Yolculuklar, hedefe varma değil de, “seyir” halinde olma heyecanına sürüklemiştir beni hep. Nereye, hangi zamanda ve hangi koşulda olursa olsun çıkılan her yolculuk, içinde vedaların hüznü kadar, merak, heyecan ve umut da barındırır çoğu zaman. Ben de bir yola çıkmak üzereydim. Altmışa çeyrek kala, tüm kayıplarımın ve ayrılıklarımın sonunda, yalnızlığımı ve anılarımı sırtlanıp, köklü bir dönüşüm ve kendimi yeniden var etme cesaretiyle, alıştığım mekân, insan ve durumları ardımda bırakarak, yeni bir hayata doğru yola çıkıyordum. Tüm planlamalar, hazırlıklar ve girişimler tamamlanmıştı. Elimdeki iki çantayla terminaldeydim. Doğduğum, büyüdüğüm, okuduğum, evlendiğim, anne olduğum, çalıştığım, yolcularımı uğurladığım, ölülerimi emanet ettiğim şehre veda zamanıydı. Otobüsteki koltuğuma yerleştiğimde, hücrelerimdeki derin hüznün, gözyaşı olarak dışarı taşmasını önlemeye çalışıyor, etrafımı inceliyordum: yolcular, bavullar, uğurlamalar, gözyaşları, sarılmalar, veda konuşmaları ve dört bir yanı saran ayrılık atmosferi…

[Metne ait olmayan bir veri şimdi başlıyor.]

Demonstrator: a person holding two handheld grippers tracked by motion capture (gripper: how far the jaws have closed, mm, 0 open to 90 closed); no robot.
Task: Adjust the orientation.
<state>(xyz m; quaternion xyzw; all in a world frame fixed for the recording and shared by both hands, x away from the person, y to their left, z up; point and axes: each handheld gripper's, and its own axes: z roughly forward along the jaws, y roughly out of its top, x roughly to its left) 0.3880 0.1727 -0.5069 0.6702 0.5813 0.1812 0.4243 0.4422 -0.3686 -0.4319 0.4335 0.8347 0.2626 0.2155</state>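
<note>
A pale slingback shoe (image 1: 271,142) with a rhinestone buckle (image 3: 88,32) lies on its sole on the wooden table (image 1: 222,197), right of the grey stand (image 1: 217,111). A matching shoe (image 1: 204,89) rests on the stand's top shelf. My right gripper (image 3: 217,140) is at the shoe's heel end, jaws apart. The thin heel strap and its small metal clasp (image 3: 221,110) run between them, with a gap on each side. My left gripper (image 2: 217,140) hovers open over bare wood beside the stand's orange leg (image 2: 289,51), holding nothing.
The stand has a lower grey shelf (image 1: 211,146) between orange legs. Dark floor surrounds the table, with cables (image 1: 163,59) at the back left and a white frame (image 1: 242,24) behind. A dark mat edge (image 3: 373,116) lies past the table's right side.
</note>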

Çaprazımdaki ön sırada yaşlı bir çift oturuyordu. Kadın yerleşmeye çalışırken, başındaki örtüsünü düzeltiyor, bir yandan da dudakları kıpı kıpır dua mırıldanıyordu. Yanındaki sessiz ve solgun yaşlı adam kocasıydı belli ki. Kadının kocasını rahat ettirmek için abartılı bir çaba göstermesi karşısında, eliyle kadını durduran yaşlı adam, bitkin bir şekilde, başını koltuğa dayayıp, gözlerini kapattı. Sık ve kesik nefesler alıyordu. Elinde yiyecek torbasıyla otobüse binip, yaşlı çifte yönelen delikanlının “Babaanne alın bunları. Rahat mısınız? Ben muavini, şoförü bilgilendirdim. İneceğiniz yeri söyledim. Halam karşılayacak sizi zaten… Dedemin ilaçları yanında değil mi? Aman üşümesin, terlemesin, ameliyat öncesi hasta etmeyelim de… Başka bir şey lazım mı babaanne?” dediğini duydum. “Yok evladım. Allah razı olsun, gidince haber veririz biz. Sen merak etme. İyi olacak deden inşallah… Hadi sen git bekleme yavrum.” diyen babaannesinin ve gözlerini açıp, kısık sesle duyamadığım bir şeyler söyleyen dedesinin elini öpüp, iyi yolculuklar dileyip, indi otobüsten. Pencereden bakan yaşlılara el sallayıp uzaklaştı. Yaşlı kadın dualarına geri dönerken, kocasının üstünü kendi şalıyla örtmeye çalışıyordu. Bu şefkate yabancı değildim. Ben, hayat arkadaşımı çok erken ve ani kaybetmiştim; ama uzun yıllar kalp hastası olan babama karşı annemin özenli bakımını, hepimizin onun sağlığıyla ilgili yaşadığımız endişe ve korkularımızı hatırladım. Çapraz koltuktan şahit olduğum, sevgi, bağlılık ve emek içeren bu kim bilir kaç yıllık hayat arkadaşlığı, hatıralarımla da birleşmiş, hüznümü çoğaltmıştı.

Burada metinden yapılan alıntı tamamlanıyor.